# My first prewar schwinn!!!



## Casual dreamer (Jun 30, 2018)

Found this one at a local antique store, it's pretty roached but I like it! Would like to find out what year it is. It has new departure hubs front and back, I'm tempted to try an oxalic acid bath!


----------



## bikecrazy (Jun 30, 2018)

Lots of great parts on that bike. Those are really nice riders so any effort you put in that bike will reap  rewards. Congrats!


----------



## Schwinn lover (Jun 30, 2018)

Dreamer,, S76013   If I see that number correctly. 

That shows up as a 1936 model year! Great find & yeah try the OA bath !


----------



## ZE52414 (Jun 30, 2018)

Guessing 37.


----------



## Schwinn lover (Jun 30, 2018)

Is this page accurate?


----------



## Schwinn lover (Jun 30, 2018)

Oops,,, 5 digits   Looks more like 1938


----------



## ZE52414 (Jul 1, 2018)




----------



## Autocycleplane (Jul 1, 2018)

Schwinn lover said:


> Is this page accurate?
> 
> View attachment 832345




No


----------



## Autocycleplane (Jul 1, 2018)

Serials can be practically worthless on their own for these prewar bikes, or a decent guide depending on badging, model, etc. The parts are what tells us the likely model year - 1938. Common to see an older frame used for a BFG build, similar to Rangers and ChiCyCo.


----------



## cyclingday (Jul 1, 2018)

The serial number suggests, 38, but I'm going to go out on a limb, and say that it used to be a 39 Streamliner.
If the AS bolts in the fork spring carriage are the long type, that could be a tell tale.
The Persons Streamlined pedals are another testament to it being that model.


----------



## Autocycleplane (Jul 1, 2018)

Definitely a streamliner, but those were available in 37 and 38 too. 

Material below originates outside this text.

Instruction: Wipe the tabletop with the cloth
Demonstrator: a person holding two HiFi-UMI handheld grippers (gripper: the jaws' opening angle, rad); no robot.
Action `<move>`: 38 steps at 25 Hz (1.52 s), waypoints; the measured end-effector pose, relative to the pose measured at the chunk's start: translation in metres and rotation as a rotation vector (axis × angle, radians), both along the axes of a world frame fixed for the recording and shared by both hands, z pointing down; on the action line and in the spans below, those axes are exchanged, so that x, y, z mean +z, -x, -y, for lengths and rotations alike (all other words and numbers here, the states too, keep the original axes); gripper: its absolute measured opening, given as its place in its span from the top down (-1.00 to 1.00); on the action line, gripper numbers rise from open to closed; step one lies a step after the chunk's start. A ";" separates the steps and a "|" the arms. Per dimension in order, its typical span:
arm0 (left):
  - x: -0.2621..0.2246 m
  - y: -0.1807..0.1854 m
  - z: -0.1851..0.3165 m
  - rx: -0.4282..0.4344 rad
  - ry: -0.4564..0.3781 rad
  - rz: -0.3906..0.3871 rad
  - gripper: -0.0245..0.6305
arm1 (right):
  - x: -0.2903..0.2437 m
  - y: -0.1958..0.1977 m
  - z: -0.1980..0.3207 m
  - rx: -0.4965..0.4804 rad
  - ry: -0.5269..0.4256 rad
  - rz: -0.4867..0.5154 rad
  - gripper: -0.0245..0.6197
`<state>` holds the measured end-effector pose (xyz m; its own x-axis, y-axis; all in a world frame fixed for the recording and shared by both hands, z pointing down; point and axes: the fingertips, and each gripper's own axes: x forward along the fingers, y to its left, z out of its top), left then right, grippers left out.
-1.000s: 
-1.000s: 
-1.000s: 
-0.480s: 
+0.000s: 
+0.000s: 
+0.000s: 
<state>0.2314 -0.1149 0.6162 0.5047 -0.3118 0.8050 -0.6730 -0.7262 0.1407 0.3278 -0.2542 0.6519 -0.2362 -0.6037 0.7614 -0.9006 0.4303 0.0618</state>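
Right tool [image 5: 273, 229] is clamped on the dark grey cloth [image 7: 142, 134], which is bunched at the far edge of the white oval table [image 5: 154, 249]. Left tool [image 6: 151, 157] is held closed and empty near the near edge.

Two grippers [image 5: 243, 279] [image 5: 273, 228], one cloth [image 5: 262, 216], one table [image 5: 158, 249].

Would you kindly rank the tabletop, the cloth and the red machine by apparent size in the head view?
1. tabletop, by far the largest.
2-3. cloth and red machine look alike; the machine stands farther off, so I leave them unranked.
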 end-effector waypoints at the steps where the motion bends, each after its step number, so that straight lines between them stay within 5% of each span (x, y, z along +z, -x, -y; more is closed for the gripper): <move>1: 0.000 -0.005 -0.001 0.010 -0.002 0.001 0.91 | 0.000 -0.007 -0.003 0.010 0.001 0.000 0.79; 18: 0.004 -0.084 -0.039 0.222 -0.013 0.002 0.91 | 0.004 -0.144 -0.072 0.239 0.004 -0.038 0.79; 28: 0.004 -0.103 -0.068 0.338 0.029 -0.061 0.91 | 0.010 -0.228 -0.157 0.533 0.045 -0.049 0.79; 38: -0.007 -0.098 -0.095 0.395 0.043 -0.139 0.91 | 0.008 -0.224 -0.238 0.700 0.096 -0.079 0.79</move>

Can you tell where the tank straps were located? See the @cyclingday photo above for the 39 style, here is the 37-38 style:



 

The wing guard and rear fender dart tells us your bike probably isn’t a 37. With that early of a serial I would guess a 38 model but could be 39 as wise Marty points out.


----------



## Autocycleplane (Jul 1, 2018)

cyclingday said:


> View attachment 832513 The serial number suggests, 38, but I'm going to go out on a limb, and say that it used to be a 39 Streamliner.
> If the AS bolts in the fork spring carriage are the long type, that could be a tell tale.
> The Persons Streamlined pedals are another testament to it being that model.




Love that tank decal!


----------



## Casual dreamer (Jul 1, 2018)

Thanks for the info guys! I looked for indications that it would have had a tank but I didn't see ghost markings or distinctive scratches but when I get it home I will post some more pics. I really want to find a front fender for it, what should I look for to tell if it is correct?


----------



## 5782341b77vl (Jul 1, 2018)

Still a sweet ride! Plus a great find!


----------



## Pantmaker (Jul 1, 2018)

Cool bike.  I vote Johnson's Paste wax and pass on the OA bath... and if you have to clean something up...just take your time on the wheels with some wd40.


----------



## Ozark Flyer (Jul 15, 2018)

I agree to pass on the OA.  I would do just WD and a scrubbie to try and pull any left over paint up.  It works....


----------



## Tim the Skid (Jul 15, 2018)

I sure like that C model Dan!


----------



## lounging (Jul 15, 2018)

Ozark Flyer said:


> I agree to pass on the OA. I would do just WD and a scrubbie to try and pull any left over paint up. It works....




What's a scrubbie?


----------



## Boris (Jul 16, 2018)

I just totally faded (ruined) a maroon chainguard by giving it an OA bath.


----------



## Ozark Flyer (Jul 16, 2018)

Scrubbie = 3M abraisive pad.  Their made in several different grades fine to course.  Used a very fine grade so as not to loose the white graphics and pins on the C model above.  It works with patience.


----------



## Ozark Flyer (Jul 16, 2018)

Tim the Skid said:


> I sure like that C model Dan!



Thanks brother.  Only two I miss are that and the 39 DX.  Hope your doing well.


----------



## Tim the Skid (Jul 16, 2018)

and you as well. good to see you back here poking around!


----------



## spoker (Jul 18, 2018)

i use goof off mixed 50/50 with mild finger nail polish ,and a soft brush,find a spot that doesnt show and experiment with how long to leave it on,have a spray water bottle to rinse right away,i did a hornet that frank 71 sold on here,came out killer,ya gotta have patience and be gentle


----------